## Exercise
Up to and including the line with "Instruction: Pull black", return every line from the start of the entries below exactly.
┌─ Data to use
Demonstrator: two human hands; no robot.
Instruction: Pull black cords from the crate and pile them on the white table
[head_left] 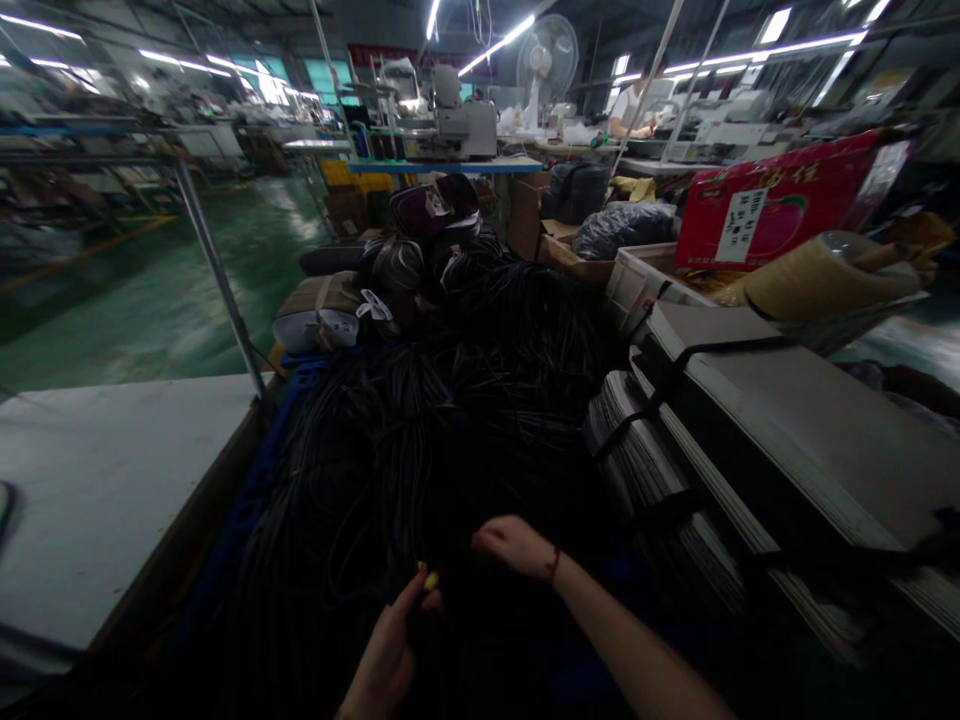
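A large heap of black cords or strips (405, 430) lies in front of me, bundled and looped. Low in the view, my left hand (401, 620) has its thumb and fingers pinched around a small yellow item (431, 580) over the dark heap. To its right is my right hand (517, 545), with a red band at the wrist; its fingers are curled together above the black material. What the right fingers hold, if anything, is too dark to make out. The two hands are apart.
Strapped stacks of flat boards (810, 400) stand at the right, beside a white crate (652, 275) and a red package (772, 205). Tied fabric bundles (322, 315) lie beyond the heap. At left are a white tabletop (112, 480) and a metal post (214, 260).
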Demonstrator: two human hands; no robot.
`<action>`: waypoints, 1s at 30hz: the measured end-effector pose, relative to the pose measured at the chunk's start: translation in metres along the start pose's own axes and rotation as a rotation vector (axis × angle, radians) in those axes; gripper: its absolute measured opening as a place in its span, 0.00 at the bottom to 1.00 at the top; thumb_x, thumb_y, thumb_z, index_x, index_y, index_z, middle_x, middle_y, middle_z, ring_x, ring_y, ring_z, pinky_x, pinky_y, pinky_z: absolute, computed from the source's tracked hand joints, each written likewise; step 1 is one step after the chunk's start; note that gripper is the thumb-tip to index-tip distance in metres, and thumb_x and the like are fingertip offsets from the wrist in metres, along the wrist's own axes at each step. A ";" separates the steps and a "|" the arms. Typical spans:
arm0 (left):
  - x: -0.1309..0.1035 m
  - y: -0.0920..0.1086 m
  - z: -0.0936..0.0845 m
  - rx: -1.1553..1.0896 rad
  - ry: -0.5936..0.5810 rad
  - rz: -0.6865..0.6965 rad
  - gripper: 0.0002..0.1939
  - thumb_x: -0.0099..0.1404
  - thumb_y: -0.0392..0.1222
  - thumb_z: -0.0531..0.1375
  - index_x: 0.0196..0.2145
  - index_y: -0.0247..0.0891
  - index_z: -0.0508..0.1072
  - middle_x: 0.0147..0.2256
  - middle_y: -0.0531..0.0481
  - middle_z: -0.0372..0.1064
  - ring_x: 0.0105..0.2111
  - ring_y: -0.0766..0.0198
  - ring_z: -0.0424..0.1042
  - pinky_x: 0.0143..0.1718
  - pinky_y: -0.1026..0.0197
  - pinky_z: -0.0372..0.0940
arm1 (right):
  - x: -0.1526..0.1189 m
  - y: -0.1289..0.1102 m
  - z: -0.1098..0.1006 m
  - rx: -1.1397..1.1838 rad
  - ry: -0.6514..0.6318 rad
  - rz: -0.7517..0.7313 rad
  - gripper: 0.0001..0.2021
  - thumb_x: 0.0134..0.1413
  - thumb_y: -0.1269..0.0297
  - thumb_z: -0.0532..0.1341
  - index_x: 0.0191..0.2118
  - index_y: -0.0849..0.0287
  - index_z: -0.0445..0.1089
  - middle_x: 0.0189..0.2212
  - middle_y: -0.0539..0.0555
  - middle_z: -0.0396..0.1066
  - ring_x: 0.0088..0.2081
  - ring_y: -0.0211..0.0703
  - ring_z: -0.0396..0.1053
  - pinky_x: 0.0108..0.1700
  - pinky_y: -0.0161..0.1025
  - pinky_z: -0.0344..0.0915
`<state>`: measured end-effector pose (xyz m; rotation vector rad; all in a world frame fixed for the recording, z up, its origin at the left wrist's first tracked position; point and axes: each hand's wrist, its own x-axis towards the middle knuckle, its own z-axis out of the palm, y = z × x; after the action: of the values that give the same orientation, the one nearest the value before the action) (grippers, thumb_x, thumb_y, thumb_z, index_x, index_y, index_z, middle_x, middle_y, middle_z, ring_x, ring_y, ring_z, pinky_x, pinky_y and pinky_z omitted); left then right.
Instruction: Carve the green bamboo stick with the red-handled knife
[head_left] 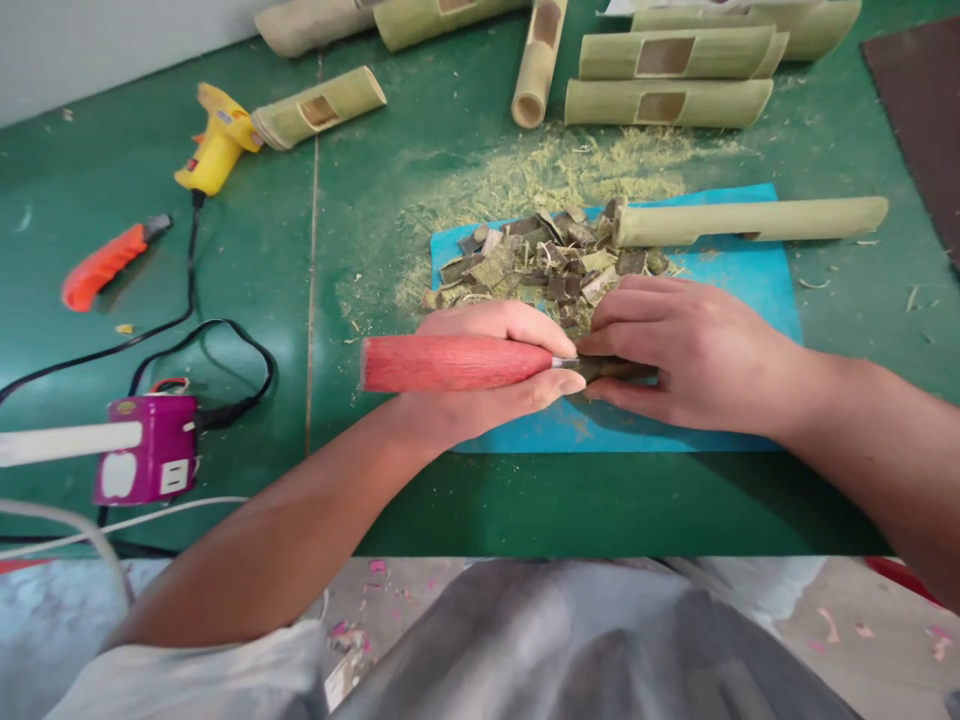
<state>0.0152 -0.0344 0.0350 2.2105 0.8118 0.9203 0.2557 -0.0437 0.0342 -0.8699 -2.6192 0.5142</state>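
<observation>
My left hand is closed around a tool with a thick red wooden handle, which points left; a bit of metal shows at its right end. Close against it, my right hand grips a dark piece between thumb and fingers, low over the blue mat. Whether that piece is bark or part of the tool is hard to tell. Just beyond both hands lies a pile of dark and pale chips. A long pale bamboo tube rests across the mat's right part.
Bamboo pieces with cut windows line the back. At the left are a yellow glue gun, an orange cutter, and a purple power block with cables. A dark mat lies at the far right of the green table.
</observation>
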 end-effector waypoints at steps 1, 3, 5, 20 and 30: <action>0.000 0.001 -0.001 0.002 -0.006 -0.019 0.06 0.63 0.46 0.70 0.36 0.45 0.80 0.34 0.55 0.82 0.32 0.62 0.81 0.32 0.59 0.75 | 0.000 0.000 0.000 -0.002 -0.003 0.001 0.11 0.65 0.60 0.60 0.39 0.60 0.78 0.36 0.58 0.72 0.38 0.48 0.67 0.40 0.45 0.63; -0.001 0.002 -0.003 -0.017 -0.029 -0.042 0.06 0.65 0.47 0.68 0.37 0.45 0.79 0.36 0.54 0.82 0.35 0.61 0.82 0.36 0.58 0.75 | 0.000 -0.001 -0.001 -0.006 -0.002 0.003 0.11 0.65 0.60 0.60 0.39 0.60 0.77 0.36 0.58 0.72 0.38 0.48 0.67 0.40 0.45 0.63; -0.003 0.003 -0.004 -0.061 -0.054 -0.062 0.07 0.67 0.49 0.66 0.38 0.45 0.79 0.37 0.52 0.82 0.37 0.60 0.82 0.38 0.56 0.75 | 0.000 -0.001 -0.001 -0.010 0.001 0.004 0.12 0.65 0.59 0.60 0.37 0.60 0.77 0.35 0.58 0.72 0.38 0.48 0.67 0.39 0.45 0.62; -0.003 0.007 -0.006 -0.107 -0.071 -0.042 0.05 0.68 0.46 0.65 0.39 0.46 0.79 0.37 0.51 0.82 0.37 0.60 0.82 0.39 0.58 0.75 | 0.000 0.001 0.001 0.013 0.012 -0.008 0.12 0.66 0.59 0.60 0.37 0.61 0.77 0.35 0.58 0.72 0.37 0.46 0.66 0.39 0.44 0.63; 0.002 0.016 0.002 -0.060 -0.002 -0.042 0.04 0.63 0.38 0.64 0.32 0.47 0.77 0.32 0.54 0.80 0.31 0.61 0.79 0.36 0.56 0.75 | 0.000 0.000 0.002 0.030 0.024 0.010 0.10 0.63 0.61 0.61 0.38 0.60 0.78 0.36 0.58 0.73 0.38 0.49 0.68 0.40 0.46 0.64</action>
<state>0.0225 -0.0435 0.0464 2.1350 0.8163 0.9102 0.2548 -0.0437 0.0328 -0.8742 -2.5804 0.5408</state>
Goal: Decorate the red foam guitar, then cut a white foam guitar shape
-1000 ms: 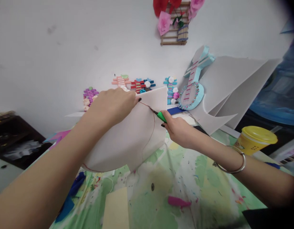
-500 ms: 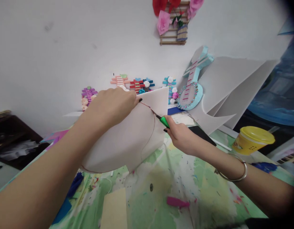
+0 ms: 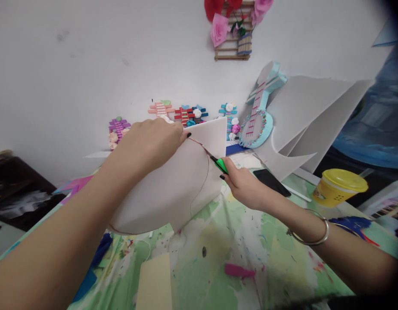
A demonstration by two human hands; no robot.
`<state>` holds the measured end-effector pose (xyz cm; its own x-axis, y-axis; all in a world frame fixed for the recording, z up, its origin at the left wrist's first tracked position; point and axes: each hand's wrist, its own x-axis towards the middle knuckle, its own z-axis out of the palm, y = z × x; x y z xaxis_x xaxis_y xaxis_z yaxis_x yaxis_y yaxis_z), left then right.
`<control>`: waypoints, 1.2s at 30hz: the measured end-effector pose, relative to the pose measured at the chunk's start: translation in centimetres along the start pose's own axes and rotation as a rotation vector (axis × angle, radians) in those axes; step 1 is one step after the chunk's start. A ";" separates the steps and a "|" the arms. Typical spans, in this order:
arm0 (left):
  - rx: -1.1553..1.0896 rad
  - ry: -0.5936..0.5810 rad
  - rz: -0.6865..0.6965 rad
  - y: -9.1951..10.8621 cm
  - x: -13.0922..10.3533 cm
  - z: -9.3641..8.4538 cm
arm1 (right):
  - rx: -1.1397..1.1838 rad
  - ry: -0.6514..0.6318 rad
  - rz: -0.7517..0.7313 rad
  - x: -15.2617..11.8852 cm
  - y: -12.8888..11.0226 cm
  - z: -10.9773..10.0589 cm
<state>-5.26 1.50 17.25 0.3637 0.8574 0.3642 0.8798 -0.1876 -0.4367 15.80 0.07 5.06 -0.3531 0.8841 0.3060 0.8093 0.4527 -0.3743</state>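
A large white foam board (image 3: 160, 189) stands tilted above the table, with a curved reddish-brown line drawn on its face. My left hand (image 3: 157, 140) is closed over the board's top edge, its thumb on the near face. In my right hand (image 3: 242, 178) is a utility knife (image 3: 221, 163) with a green and black handle. The blade meets the board on the drawn line, close to the upper right corner. Fingers of the left hand behind the board are hidden.
A green patterned cloth (image 3: 199, 284) covers the table, with scraps and a pink piece (image 3: 239, 271) on it. To the right are a black phone (image 3: 272, 182) and a yellow bucket (image 3: 341, 187). A light-blue model guitar (image 3: 262, 116) leans at the back beside white sheets (image 3: 315, 112).
The view has shifted slightly, so background things sit a little further left. Both hands, the knife and the board keep nearly the same places relative to one another.
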 end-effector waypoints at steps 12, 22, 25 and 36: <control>-0.001 0.000 0.059 0.0 -0.1 -0.2 | 0.026 -0.010 0.042 -0.6 -0.4 -0.6; 0.016 0.003 0.040 -0.8 0.1 0.4 | -0.031 0.055 0.003 1.2 -1.0 -0.5; 0.019 0.009 0.024 -0.6 0.1 0.3 | -0.017 0.050 -0.019 1.8 -1.2 -0.8; 0.022 -0.006 -0.008 0.0 -0.1 0.0 | 0.052 0.017 0.035 0.8 -0.5 0.2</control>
<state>-5.27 1.43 17.27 0.3548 0.8615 0.3632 0.8758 -0.1703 -0.4516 14.99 0.53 5.31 -0.3168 0.8975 0.3069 0.7954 0.4276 -0.4294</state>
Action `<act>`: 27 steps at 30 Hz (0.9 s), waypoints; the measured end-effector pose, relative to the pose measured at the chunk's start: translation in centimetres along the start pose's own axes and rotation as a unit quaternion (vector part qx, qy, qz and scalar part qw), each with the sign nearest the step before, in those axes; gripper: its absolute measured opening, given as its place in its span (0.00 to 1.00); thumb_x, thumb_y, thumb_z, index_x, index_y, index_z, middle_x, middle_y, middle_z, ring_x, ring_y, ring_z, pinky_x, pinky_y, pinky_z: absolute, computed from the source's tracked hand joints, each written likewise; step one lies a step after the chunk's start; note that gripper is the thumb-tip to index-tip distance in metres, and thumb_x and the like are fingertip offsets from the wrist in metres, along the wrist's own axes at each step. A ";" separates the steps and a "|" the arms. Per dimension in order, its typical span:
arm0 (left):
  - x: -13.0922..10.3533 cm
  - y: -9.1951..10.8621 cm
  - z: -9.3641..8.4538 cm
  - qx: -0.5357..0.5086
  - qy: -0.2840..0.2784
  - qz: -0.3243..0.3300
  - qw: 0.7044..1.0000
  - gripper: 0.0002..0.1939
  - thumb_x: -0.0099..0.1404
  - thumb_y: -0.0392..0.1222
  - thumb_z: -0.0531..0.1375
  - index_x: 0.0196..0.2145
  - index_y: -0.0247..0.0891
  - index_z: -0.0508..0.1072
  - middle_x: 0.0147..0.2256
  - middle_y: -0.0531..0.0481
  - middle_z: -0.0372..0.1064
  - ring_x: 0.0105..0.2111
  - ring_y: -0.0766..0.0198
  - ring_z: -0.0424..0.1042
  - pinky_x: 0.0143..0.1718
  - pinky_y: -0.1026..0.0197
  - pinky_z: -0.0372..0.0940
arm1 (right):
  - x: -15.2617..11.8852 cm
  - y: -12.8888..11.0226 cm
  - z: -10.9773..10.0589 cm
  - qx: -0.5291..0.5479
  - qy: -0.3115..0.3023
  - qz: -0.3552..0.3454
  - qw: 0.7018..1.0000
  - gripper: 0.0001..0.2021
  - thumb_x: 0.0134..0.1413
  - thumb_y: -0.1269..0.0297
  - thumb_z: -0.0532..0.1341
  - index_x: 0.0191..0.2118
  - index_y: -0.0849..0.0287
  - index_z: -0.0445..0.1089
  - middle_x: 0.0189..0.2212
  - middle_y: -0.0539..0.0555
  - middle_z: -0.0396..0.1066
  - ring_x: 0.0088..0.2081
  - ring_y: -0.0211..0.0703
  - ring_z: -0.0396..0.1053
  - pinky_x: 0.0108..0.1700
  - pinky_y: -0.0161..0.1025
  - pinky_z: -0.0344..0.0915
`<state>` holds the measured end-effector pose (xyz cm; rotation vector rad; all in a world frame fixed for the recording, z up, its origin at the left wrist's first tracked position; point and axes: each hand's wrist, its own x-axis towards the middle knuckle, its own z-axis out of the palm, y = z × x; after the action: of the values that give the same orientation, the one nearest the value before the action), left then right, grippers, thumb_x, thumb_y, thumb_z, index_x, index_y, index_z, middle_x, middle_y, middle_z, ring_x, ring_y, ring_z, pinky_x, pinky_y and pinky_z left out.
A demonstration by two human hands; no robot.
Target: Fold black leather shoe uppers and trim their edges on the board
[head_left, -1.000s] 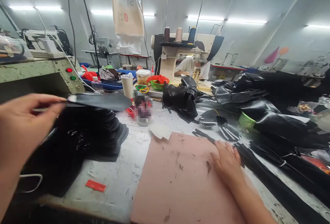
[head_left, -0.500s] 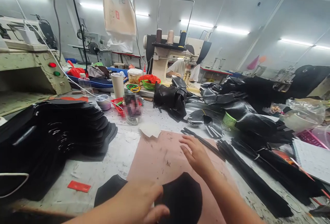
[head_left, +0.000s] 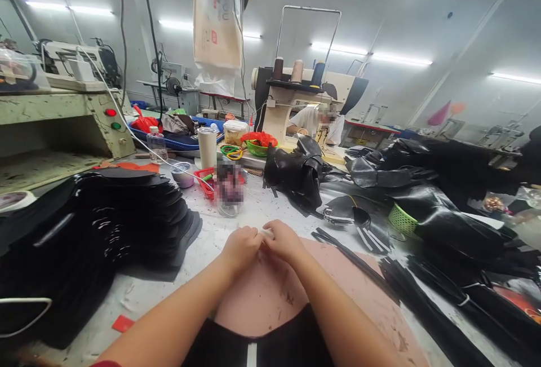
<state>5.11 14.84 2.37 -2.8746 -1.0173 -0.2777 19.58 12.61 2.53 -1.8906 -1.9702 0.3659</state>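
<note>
My left hand (head_left: 244, 247) and my right hand (head_left: 282, 240) meet at the far edge of a pink sheet (head_left: 253, 305). Fingers of both are closed around a small whitish piece (head_left: 267, 233), mostly hidden by them. Below my forearms, a black cut piece (head_left: 279, 339) with a pale strip down its middle lies on the near part of the sheet. Left of my arms is a thick stack of black pieces (head_left: 139, 226).
A red scrap (head_left: 122, 323) lies at lower left. Black strips (head_left: 363, 265), a green basket (head_left: 403, 219) and glossy black pieces (head_left: 456, 220) fill the right side. Behind stand a white cup (head_left: 207, 148) and a sewing machine (head_left: 279, 107), with a person beyond it.
Both hands have come together at the far edge of the pink sheet, over where the whitish piece lay. My left hand has left the black piece. The view has shifted.
</note>
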 end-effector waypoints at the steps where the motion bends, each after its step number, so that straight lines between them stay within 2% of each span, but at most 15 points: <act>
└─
## Answer to the exercise
Demonstrator: two human hands; no robot.
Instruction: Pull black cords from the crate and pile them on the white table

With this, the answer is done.